The sudden success of Phật Thầy and his teaching might be explained by his perceived mastery of healing practices. On the other hand, the simplistic character of Bửu Sơn Kỳ Hương rituals also played a role. The Bửu Sơn Kỳ Hương sect did not require lavish pagodas and huge statues as well as other visible signs of an institutionalized church. Contrariwise, the adherents were supposed to venerate a symbolic object on the Altar, known as the Brown Ensign or Trần Điều. The ritual itself was also extremely simple as offerings included cold water, joss-sticks and flowers. Adherents were not forced to spend a lot of money because simple altars were not expensive and hence affordable for virtually everyone.
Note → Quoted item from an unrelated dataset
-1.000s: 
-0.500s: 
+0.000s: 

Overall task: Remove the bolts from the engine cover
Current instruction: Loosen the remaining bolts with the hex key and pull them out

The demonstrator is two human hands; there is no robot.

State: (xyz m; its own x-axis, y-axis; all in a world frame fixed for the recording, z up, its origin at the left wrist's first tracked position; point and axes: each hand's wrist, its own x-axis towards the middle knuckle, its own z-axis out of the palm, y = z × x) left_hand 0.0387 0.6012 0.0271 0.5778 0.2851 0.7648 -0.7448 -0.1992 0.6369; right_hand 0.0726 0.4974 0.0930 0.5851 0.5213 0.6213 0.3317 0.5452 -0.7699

Accordingly, adepts were not required to visit pagodas and other institutionalized religious centers because Bửu Sơn Kỳ Hương doctrines allowed the worship of the Buddha in private houses.
Due to its ritual frugality, the Bửu Sơn Kỳ Hương doctrine and worship practices well suited the needs and worldviews of uneducated peasant masses. Not surprisingly, the new teaching rapidly gained mass adherence in Hậu Giang area. On the other hand, the advent of Phật Thầy came as a blow to local sorcerers and healers because Tây An did not charge money in exchange for his healing. It was surely a bad precedent for money-seeking healers. Facing an imminent prospect of losing their earnings, some healers decided to act and reportedly complained to the authorities. They accused Tây An of being a “heresiarch” Gian đạo sĩ. and also a potential accomplice of Khmer rebels, notably Sãi Kế and Lâm Sâm, leaders of recent insurgencies. The military administration of An Giang province responded promptly by assigning two officers, Đội Nhứt Bông and Cai Nhứt Trung. They detained Phật Thầy in Kiến Thạnh village and brought him to An Giang provincial center.
However, Phật Thầy managed to persuade Đoàn Uẩn, the province chief, that he was not a “heresiarch” and had nothing to do with any rebels. Consequently, Đoàn Uẩn sent a favorable report to his superiors. Notably, the province chief suggested to grant Tây An an official recognition along with a title of “Đại Đức Chơn Tu,” or “True Holy Man of Great Morality.” Simultaneously, Đoàn Uẩn insisted that Phật Thầy must have dwelled in the newly built Tây An Pagoda near Sam Mountain in Châu Đốc. Although the official recognition might be viewed as a sign of esteem, the authorities wanted to monitor and control Phật Thầys activities by forcing him to reside inside Tây An Pagoda. Nonetheless, Phật Thầy was still able to disseminate his teaching with the assistance of trusted disciples. Moreover, some Tây Ans supporters also oversaw creation of new agricultural settlements in remote areas of the Mekong Delta.
Phật Thầy passed away in 1856. His gravestone said he was “the Monk of the 38th generation of the Lâm Tế School.” As a matter of fact, it was not the case because Phật Thầy never belonged to the Linzi School of Chan Buddhism, known in Vietnam as Lâm Tế. The fact that Tây An was described as a follower of the Lâm Tế School arguably indicated that the authorities were reluctant to recognize Phật Thầy as a the Founder of Bửu Sơn Kỳ Hương movement. Instead, the officials were keen to bring Phật Thầy and his teaching into the framework of the institutionalized Buddhist Church. This is why Phật Thầy was officially recognized as a member of the Lâm Tế School of Buddhism.